Work item: Could you retype every line of the data underneath without altering anything?

Exercise data:
------------------------------------

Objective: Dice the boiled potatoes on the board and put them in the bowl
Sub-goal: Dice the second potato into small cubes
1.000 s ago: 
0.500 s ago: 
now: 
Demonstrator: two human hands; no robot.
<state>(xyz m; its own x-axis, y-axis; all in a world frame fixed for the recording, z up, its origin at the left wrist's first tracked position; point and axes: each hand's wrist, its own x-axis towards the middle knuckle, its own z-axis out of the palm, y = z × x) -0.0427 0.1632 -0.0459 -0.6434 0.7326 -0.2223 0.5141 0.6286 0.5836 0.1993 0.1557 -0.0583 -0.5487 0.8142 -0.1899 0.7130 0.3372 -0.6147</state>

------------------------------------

Solution for this task:
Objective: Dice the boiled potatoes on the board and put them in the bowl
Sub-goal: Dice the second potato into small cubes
1.000 s ago: 
0.500 s ago: 
now: 
Demonstrator: two human hands; no robot.
<state>(xyz m; its own x-axis, y-axis; all in a world frame fixed for the recording, z up, its origin at the left wrist's first tracked position; point and axes: each hand's wrist, its own x-axis towards the middle knuckle, its own z-axis out of the palm, y = z × x) -0.0427 0.1632 -0.0459 -0.6434 0.7326 -0.2223 0.5141 0.6286 0.5836 0.1993 0.1557 -0.0583 -0.5487 0.8142 -0.1899 0.7130 0.3372 -0.6147</state>

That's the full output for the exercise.